Friday, 3 May 2024

Opinion | Lebanon Is on Fire

Back in 2015, as part of its new traffic laws to regulate “Lebanon’s chaotic roads,” the Lebanese Ministry of Interior and Municipalities announced that every car in the country must be equipped with a small fire extinguisher. For decades, there had been few laws to ensure the safety of Lebanese drivers and their passengers. Now, finally, in addition to seatbelt and car seat requirements, drivers had to have fire extinguishers at hand in case their cars ignited, which, it had been decided, was a real concern. I and other Lebanese citizens were struck by this sudden, endearing care for our safety. There were even some teary eyes.
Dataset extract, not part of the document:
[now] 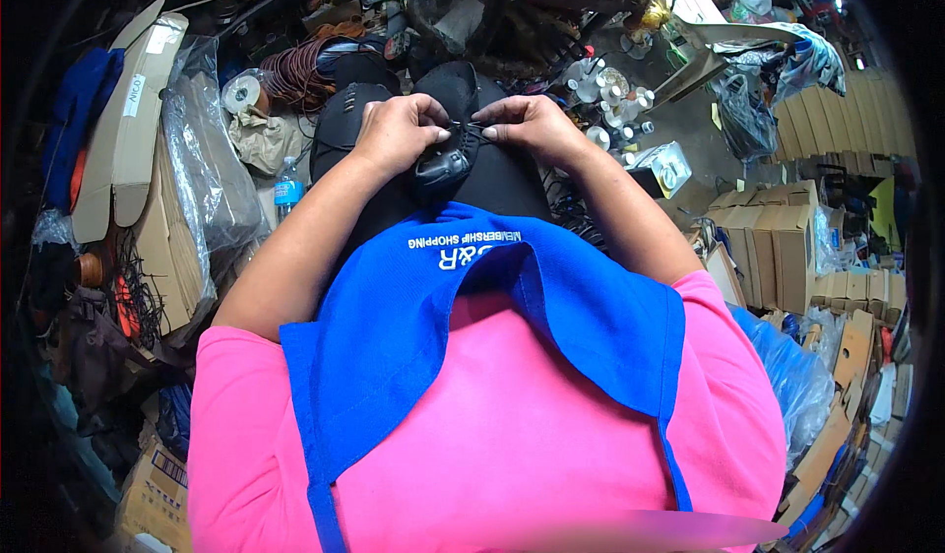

Now, four years later, Lebanon’s roads are still chaotic, and, while many drivers now possess the indispensable small fire extinguishers, the government, as was made all too clear earlier this week when Lebanon was swept by catastrophic flames from out-of-control wildfires, doesn’t have the proper equipment to handle more urgent calamities.

The fires started on Monday night in the dense forests to the east and south of Beirut and then engulfed other regions to the north, reaching residential areas on their way and endangering houses, schools and small businesses, not to mention displacing hundreds of families. Aerial photographs show rows of charred cars and scorched streets.

Some blamed the sudden temperature rise and the strong winds, others said the fires were the work of arsonists and a few even claimed they had been started by Syrians. But the crucial question is: Why did the Lebanese government fail to react in an efficient manner to contain the wildfires? And what were the cabinet members and the president doing that night, while citizens and firefighters from the Civil Defense, with limited technical capability, were desperately trying to put out the flames?

They were probably sleeping soundly, their consciences appeased, I assume, by the fact that every Lebanese had a small fire extinguisher in his car, so nothing could go wrong.

The fires on Monday had indeed been quashed late that evening, but winds overnight reignited them. The next morning, Lebanese officials requested urgent assistance from the Cypriots, who sent two planes. More help came from Jordan, Italy and Greece, and eventually the fires were contained. But didn’t the Lebanese state have any firefighting aircraft that could have gained us precious time and prevented serious, maybe irreversible, losses?

It sure did. It had not one, not two, but three firefighting Sikorsky S-70 helicopters that were purchased and donated to the government after a coalition of citizens and businessmen raised about $15 million in 2009. The Army was put in charge of these helicopters because the Civil Defense does not have pilots, but they nominally belonged to the Ministry of Interior. From 2009 to 2012, the helicopters were used to fight multiple fires. But in subsequent years, no repairs were made on the helicopters, and they went out of service. The Ministry of Interior and Municipalities didn’t fund the needed amount for their maintenance.

The fires that started on Monday are believed to be the worst that Lebanon has seen in decades. But forest fires have hit the country throughout the past year, decimating some three million trees. The new fires, made up of more than 100 blazes, burned a further 3,000 acres, doubling the yearly average of lost forest. “It’s absolutely catastrophic to our national biodiversity,” George Mitri, director of the land and natural resources program at the University of Balamand in the northern district of El-Koura, told Al Jazeera.

On Wednesday morning, I woke up to a picture of a young man who had lost his life fighting the fires. I woke up to the news of more beautiful and essential trees devoured by flames, in a country already afflicted by the absence of an aware and proper environmental policy. I woke up to people in power expressing regret and calling for an investigation, but not taking responsibility for the disaster. Last but not least, I woke up to the voices of insolent politicians exchanging accusations, trying to exploit the situation to score political points, an indecency we’re by now accustomed to, especially under the current so-called strong regime of President Michel Aoun and his Free Patriotic Movement, whose inadequate performance (to say the least) has made us plunge even more deeply into the economic crisis that has been looming over us for years, and is now crushing the country.

By Thursday, the major fires were under control and the Civil Defense forces were working on putting out a few remaining blazes. But as the day progressed, thousands of Lebanese flooded the streets in protests, calling for, among other urgent demands, the resignation of the government. On Friday morning, flames were burning throughout the country, this time from bonfires ignited by people who are thoroughly fed up with our leaders’ corruption, dysfunction and indifference.

As it all unfolds, I keep reminding myself that all is not yet lost. Because I have a small fire extinguisher in my car, and everything is going to be all right.

Ms. Haddad is the author of several books, including “I Killed Scheherazade: Confessions of an Angry Arab Woman” and “The Seamstress’ Daughter,” a novel about the Armenian genocide.